Time of Your Life: 10 Coming-of-Age Movies You Need to See
The coming-of-age story is one of the most reliably emotional and memorable staples in movie history. With the new film 'Love, Simon' venturing into rarely-explored romantic territory, here's a look at some great films about growing up.
‘Fast Times at Ridgemont High’ (1982)
A high school comedy that tells some sharp truths about love and sex, Fast Times at Ridgemont High boasted an amazing cast that included soon-to-be stars Sean Penn, Jennifer Jason Leigh, Nicolas Cage (billed here as Coppola), Forest Whitaker and others.
‘The Breakfast Club’ (1985)
Five students from different high school cliques (Judd Nelson, Emilio Estevez, Anthony Michael Hall, Molly Ringwald and Ally Sheedy) spend a day in detention together and are never the same again in John Hughes’ classic about overcoming teenhood’s vicious tribal system and being proud of who you are.
‘Dazed and Confused’ (1993)
It’s the last day of school in the summer of 1976 and a group of Texas teens face their future in the first of two films on this list from filmmaker Richard Linklater. Like Fast Times, this boasts a cast that included then-unknowns Ben Affleck, Matthew McConaughey, Milla Jovovich and Parker Posey.
Director Wes Anderson nails how it feels to be both the smartest and loneliest kid in your school as Max Fischer (Jason Schwartzman in his screen debut) runs 20 different clubs, tries to romance first grade teacher Rosemary Cross (Olivia Williams) and befriends jaded businessman Herman Blume (Bill Murray). It’s simple: this one’s a masterpiece.
‘Stand by Me’ (1986)
Stephen King’s lyrical novella The Body was the basis for Rob Reiner’s poignant and terribly bittersweet film about that moment when childhood loses its innocence and death becomes something that can suddenly happen to all of us.

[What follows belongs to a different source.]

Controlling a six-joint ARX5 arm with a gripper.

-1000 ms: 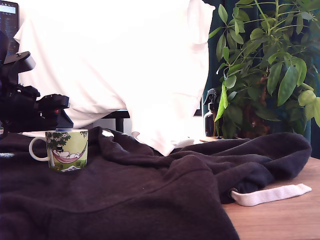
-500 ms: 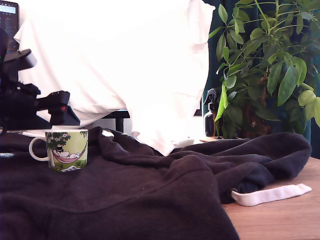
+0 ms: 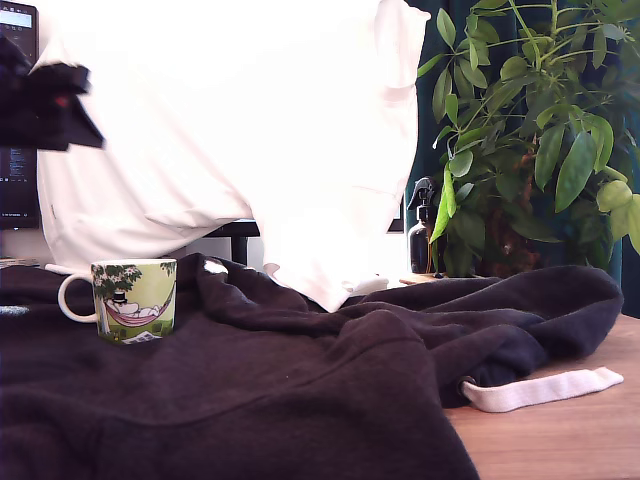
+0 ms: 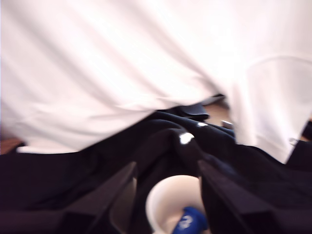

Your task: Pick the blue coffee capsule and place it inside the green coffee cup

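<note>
Wrist view showed the blue coffee capsule (image 4: 191,219) lying inside the green coffee cup (image 4: 168,195); the gripper (image 4: 168,202) stood wide, empty. Capsule judged light, rigid, slippery; best gripped beneath its rim.

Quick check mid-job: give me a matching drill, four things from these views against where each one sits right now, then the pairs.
Things:
1. blue coffee capsule
2. green coffee cup
3. gripper
4. spray bottle

Places:
A. standing on the dark garment
B. beside the potted plant
C. inside the cup
D. raised, jaws apart, above the cup

Pairs: 1-C, 2-A, 3-D, 4-B
</note>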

‘The Perks of Being a Wallflower’ (2012)
Writer-director Stephen Chbosky adapted his own novel for this outstanding tale of three misfit friends who become a kind of family unit, featuring a superb post-Harry Potter turn from Emma Watson and heartbreaking performances from Logan Lerman and Ezra Miller.
Richard Linklater famously filmed Boyhood over a 12-year period, allowing us to watch a little boy named Mason (Ellar Coltrane) grow into adulthood as the real actor did the same. Profoundly moving in its treatment of the passage of time and the accumulation of the small details that inform a life, Boyhood is utterly unique and rich.
‘Y Tu Mama Tambien’ (2001)
Two overstimulated teenage boys and a woman in her late 20s take a road trip together across rural Mexico that changes all three of their lives. Alfonso Cuaron’s film is equal parts funny, tragic and painfully honest in its depiction of the tenuous bond between its male leads.
‘American Graffiti’ (1973)
Before he blasted off to a galaxy far, far away, George Lucas made this nostalgic ode to his own youth in the California car culture of the early 1960s. Look for early appearances by Richard Dreyfuss, Suzanne Somers and Han Solo himself, Harrison Ford.
‘Dead Poets Society’ (1989)
Robin Williams gives one of his most beloved performances as an English teacher who inspires a group of boys at a stuffy boarding school to question authority and live their lives the way they see fit.